2013-10-02 Thread Stuart Bishop
On Wed, Oct 2, 2013 at 9:42 PM, Lennart Regebro rege...@gmail.com wrote:
 On Wed, Oct 2, 2013 at 3:05 PM, Dirkjan Ochtman dirk...@ochtman.nl wrote:
 On Wed, Oct 2, 2013 at 2:17 PM, Lennart Regebro rege...@gmail.com wrote:
 If you wonder about the lack of progress reports on pep-431, this is
 because of a lack of progress. I simply haven't had any time to work
 on this. I considered make a kickstarter so I could take time off from
 working, but to be honest, even with that, I still have no time to
 realistically get this in before beta 1.

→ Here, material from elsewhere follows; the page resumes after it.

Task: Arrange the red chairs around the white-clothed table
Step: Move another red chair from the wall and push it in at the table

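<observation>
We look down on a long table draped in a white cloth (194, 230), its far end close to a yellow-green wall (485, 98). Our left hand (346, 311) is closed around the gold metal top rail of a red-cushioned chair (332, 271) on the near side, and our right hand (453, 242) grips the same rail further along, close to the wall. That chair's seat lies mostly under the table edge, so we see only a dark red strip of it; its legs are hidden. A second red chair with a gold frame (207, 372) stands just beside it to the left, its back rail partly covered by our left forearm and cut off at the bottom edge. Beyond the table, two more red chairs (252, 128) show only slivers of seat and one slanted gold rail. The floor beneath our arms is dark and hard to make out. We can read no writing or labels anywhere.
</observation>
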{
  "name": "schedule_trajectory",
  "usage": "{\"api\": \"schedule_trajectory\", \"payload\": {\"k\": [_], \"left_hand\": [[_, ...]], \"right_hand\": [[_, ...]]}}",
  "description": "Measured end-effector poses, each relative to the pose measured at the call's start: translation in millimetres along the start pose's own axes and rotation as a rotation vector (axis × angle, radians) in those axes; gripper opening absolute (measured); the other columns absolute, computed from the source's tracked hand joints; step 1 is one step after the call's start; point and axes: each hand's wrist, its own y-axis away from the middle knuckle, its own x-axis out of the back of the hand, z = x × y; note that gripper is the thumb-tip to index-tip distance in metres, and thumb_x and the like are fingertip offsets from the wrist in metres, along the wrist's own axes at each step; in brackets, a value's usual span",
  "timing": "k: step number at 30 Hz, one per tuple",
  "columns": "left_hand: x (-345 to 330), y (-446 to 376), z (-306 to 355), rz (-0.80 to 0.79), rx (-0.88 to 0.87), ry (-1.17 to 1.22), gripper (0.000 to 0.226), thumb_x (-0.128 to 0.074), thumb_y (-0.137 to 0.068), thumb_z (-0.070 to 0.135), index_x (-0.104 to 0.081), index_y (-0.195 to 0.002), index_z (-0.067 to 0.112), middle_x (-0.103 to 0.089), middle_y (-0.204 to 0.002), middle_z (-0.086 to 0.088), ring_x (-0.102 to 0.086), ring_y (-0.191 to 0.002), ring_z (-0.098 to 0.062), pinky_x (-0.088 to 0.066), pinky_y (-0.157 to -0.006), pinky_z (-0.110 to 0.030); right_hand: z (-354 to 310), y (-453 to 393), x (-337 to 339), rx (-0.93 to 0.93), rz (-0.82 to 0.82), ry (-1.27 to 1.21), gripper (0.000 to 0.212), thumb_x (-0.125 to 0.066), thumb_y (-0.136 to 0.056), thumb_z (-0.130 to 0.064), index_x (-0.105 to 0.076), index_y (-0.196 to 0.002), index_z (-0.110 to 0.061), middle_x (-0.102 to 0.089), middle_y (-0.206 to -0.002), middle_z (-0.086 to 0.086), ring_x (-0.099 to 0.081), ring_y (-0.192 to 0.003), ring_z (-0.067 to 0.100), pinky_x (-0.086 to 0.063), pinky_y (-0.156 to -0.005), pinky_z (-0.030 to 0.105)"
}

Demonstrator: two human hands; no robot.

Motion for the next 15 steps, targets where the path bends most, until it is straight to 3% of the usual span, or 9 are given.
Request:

 Is there a list of stuff that needs to be done? I might be able to help out.

 Yes.

 1. Implement the PEP.

 :-)

 I looked at it during the PyCon sprint, and I had hoped to be able to
 mostly move pytz into datetime, but unfortunately it wasn't that easy,
 because of the way datetime normalization works. The pytz
 normalization calls methods that would need to call the
 normalization... :-)

I think the first thing that needs to happen is get the is_dst flag
in. Then we can turn pytz into a new, sane API without all that awful
normalization stuff :) It doesn't all have to land in the same
release.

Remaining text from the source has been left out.